A. Application of the vitamin B2‐photocatalyzed process to the synthesis of methionine analogues 3. Conditions: 2 (0.1 mmol, 1 equiv.), 1 (10 equiv.), vitamin B2 (10 mol %), in 5 % v/v DMF:H2O (5 mM with respect to 2) at room temperature (∼25 °C, as controlled by the use of a fan), under irradiation by blue LEDs (λmax centered at 456 nm, maximum irradiance) for 48 h; followed by treatment of product 8 with aq. 6 M HCl in AcOH, at 130 °C, for 15 h. B. Preliminary investigations towards the development of an asymmetric variant for the protocol. Conditions: (−)‐9 (0.1 mmol, 1 equiv.), 1 d (10 equiv.), vitamin B2 (10 mol %), in 5 % v/v DMF:H2O (5 mM with respect to (−)‐9) at room temperature (∼25 °C, as controlled by the use of a fan), under irradiation by blue LEDs (λmax centered at 456 nm, maximum irradiance) for 48 h; followed by treatment of 10 with aq. 6 M HCl, at 80 °C, for 1 h. Isolated yields are given in parentheses. The reported diastereoselectivity was determined by 1H NMR analysis of the purified compounds; while ee values were measured by HPLC analyses on a reverse chiral stationary phase. NPhth: N‐Phthalimide.

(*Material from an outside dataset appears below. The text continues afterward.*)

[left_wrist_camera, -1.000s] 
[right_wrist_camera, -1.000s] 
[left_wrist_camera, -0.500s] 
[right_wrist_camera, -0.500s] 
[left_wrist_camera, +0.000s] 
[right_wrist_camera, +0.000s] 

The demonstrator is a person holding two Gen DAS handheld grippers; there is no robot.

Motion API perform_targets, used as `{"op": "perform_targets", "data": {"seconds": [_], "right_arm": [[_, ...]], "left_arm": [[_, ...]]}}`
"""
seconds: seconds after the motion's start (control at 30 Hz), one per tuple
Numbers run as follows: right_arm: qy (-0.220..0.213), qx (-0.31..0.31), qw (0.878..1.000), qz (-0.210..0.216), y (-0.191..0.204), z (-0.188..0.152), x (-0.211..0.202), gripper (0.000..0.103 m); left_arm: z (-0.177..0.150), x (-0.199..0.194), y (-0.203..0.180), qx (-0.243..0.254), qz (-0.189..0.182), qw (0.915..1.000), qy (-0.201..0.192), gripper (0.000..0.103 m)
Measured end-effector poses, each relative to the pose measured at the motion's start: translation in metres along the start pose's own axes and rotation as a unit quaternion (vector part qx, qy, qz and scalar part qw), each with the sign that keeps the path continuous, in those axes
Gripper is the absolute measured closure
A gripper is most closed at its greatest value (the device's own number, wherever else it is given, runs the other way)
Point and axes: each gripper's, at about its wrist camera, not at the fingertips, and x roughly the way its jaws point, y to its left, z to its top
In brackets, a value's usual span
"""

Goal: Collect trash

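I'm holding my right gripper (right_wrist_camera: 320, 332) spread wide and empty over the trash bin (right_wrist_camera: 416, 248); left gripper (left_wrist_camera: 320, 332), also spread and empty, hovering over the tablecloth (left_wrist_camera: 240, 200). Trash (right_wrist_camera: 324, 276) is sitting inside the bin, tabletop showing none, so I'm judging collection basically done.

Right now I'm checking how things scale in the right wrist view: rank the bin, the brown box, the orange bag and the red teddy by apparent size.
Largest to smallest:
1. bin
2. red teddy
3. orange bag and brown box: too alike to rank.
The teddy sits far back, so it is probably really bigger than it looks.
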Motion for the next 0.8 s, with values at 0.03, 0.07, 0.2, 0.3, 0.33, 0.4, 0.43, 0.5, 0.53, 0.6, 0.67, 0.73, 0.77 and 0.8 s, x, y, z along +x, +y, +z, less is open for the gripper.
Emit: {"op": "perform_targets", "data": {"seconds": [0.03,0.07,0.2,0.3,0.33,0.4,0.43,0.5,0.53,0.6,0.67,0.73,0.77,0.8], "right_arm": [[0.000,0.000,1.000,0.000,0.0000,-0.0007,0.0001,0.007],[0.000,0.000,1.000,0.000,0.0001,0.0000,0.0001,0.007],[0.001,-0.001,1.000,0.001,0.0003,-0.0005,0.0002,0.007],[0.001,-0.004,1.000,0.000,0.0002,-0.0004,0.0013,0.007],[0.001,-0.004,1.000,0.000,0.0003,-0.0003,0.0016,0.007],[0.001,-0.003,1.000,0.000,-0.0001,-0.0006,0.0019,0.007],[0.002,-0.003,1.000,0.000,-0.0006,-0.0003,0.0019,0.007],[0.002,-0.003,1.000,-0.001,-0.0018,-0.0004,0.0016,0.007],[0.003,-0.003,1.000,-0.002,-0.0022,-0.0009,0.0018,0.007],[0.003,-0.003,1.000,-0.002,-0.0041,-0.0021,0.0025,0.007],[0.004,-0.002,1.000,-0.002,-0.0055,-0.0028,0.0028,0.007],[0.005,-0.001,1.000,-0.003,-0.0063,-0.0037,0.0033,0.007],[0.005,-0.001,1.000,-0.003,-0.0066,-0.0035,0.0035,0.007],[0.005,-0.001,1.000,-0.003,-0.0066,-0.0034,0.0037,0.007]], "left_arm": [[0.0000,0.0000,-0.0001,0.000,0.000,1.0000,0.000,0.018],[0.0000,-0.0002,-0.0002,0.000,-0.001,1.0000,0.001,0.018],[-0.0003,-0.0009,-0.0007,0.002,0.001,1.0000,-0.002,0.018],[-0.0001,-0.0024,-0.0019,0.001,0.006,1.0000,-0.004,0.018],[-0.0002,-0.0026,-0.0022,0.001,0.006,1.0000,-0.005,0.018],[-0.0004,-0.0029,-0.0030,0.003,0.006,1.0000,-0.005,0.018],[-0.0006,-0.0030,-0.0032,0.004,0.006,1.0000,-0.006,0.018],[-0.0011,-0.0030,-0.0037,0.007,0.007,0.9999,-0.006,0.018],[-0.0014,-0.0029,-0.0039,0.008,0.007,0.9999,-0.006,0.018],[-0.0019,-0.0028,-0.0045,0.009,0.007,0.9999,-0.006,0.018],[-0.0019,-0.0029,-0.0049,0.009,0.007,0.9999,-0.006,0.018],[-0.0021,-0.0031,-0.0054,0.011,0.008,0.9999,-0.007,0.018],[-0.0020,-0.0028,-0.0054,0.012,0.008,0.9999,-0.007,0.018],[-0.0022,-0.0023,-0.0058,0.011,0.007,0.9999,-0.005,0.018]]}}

Adducts 8 a, 8 c, 8 e and 8 g were used to develop efficient hydrolysis conditions: in all cases, heating a solution of 8 in 6 M HCl and acetic acid cleanly delivered the corresponding unprotected amino acid derivatives 3 in excellent yields (Scheme 3A). Using the stereodefined Beckwith‐Karady alkene[4h, 14, 15] (−)‐9 as the radical trap in the photochemical α‐C−H functionalization of thioxane 1 d, under the previously optimized conditions, a diastereoselective addition of the α‐sulfur‐radical from 1 d was achieved in 35 % yield, with control of the construction of the α‐stereocenter in the protected amino acid 10 (i.e. only two diastereoisomers were detected) (Scheme 3B). Finally, hydrolysis of adduct 10 with aqueous 6 M HCl delivered quantitatively a 1.3 : 1 diastereomeric mixture of enantioenriched cyclic methionine analogue 3 c—isolated as the corresponding hydrochloride salt—thus providing an asymmetric variant of our photochemical route to methionine derivatives.

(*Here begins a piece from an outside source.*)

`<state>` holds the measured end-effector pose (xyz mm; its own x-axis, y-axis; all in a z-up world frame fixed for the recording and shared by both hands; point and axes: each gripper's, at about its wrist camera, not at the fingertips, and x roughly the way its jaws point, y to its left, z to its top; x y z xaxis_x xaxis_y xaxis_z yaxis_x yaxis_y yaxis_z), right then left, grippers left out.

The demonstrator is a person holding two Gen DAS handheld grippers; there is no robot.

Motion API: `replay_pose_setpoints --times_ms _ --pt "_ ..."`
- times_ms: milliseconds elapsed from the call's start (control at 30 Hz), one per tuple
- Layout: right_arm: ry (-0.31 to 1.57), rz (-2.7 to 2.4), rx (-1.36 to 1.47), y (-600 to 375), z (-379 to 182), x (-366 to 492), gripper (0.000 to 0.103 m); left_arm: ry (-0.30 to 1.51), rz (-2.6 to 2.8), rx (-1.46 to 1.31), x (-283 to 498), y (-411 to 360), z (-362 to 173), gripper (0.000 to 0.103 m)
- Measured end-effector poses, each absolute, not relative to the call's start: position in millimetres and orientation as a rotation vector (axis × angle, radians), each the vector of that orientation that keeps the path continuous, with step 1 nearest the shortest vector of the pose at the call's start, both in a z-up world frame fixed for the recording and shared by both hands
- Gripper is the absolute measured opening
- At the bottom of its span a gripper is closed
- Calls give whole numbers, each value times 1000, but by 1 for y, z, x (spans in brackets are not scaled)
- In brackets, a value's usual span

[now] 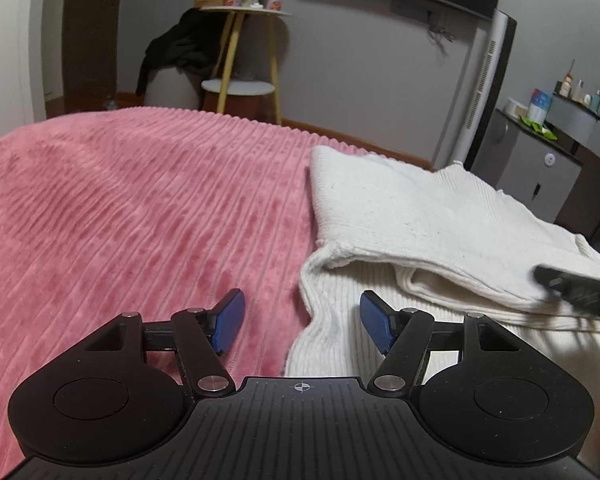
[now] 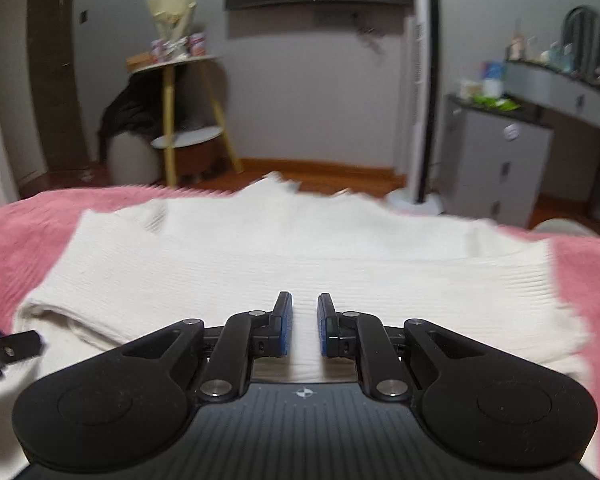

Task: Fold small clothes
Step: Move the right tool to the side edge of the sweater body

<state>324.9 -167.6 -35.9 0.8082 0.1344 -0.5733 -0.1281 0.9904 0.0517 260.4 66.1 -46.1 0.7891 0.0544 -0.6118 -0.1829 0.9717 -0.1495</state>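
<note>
Found a white ribbed knit garment (image 2: 300,248) lying on the bed's pink ribbed blanket (image 1: 120,208), toward the blanket's right half in the left wrist view. Noted one fold apparently made: an upper layer doubled over a lower one, with a rolled edge showing near the garment's left side. Judged the folding partly done; a wide rectangle remained, likely needing at least one more fold and a squaring of edges. Recorded the left tool (image 1: 302,326) spread wide and empty, straddling the garment's left border, one blue pad over blanket, the other over knit. Recorded the right tool (image 2: 305,324) narrowed to a slim gap over the garment's near middle, gripping nothing visible. Right wrist view blurred; finer detail not confirmed.
</note>
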Motion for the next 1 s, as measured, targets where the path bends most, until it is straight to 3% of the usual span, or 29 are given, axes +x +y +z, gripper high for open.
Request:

We next investigated whether unsaturated residues (related to 2) in small peptide structures could participate in the light‐driven coupling to construct, in situ, natural and unnatural methionine residues. Crucially, unsaturated amino acid residues can be expediently obtained through the Cu‐catalyzed dehydration of serine side‐chains.[16] Thus, we designed a chemoselective amino acid modification protocol, whereby serine side‐chains are converted to methionine residues—or their analogues—via a two‐step sequence (residue exchange strategy, Scheme 4).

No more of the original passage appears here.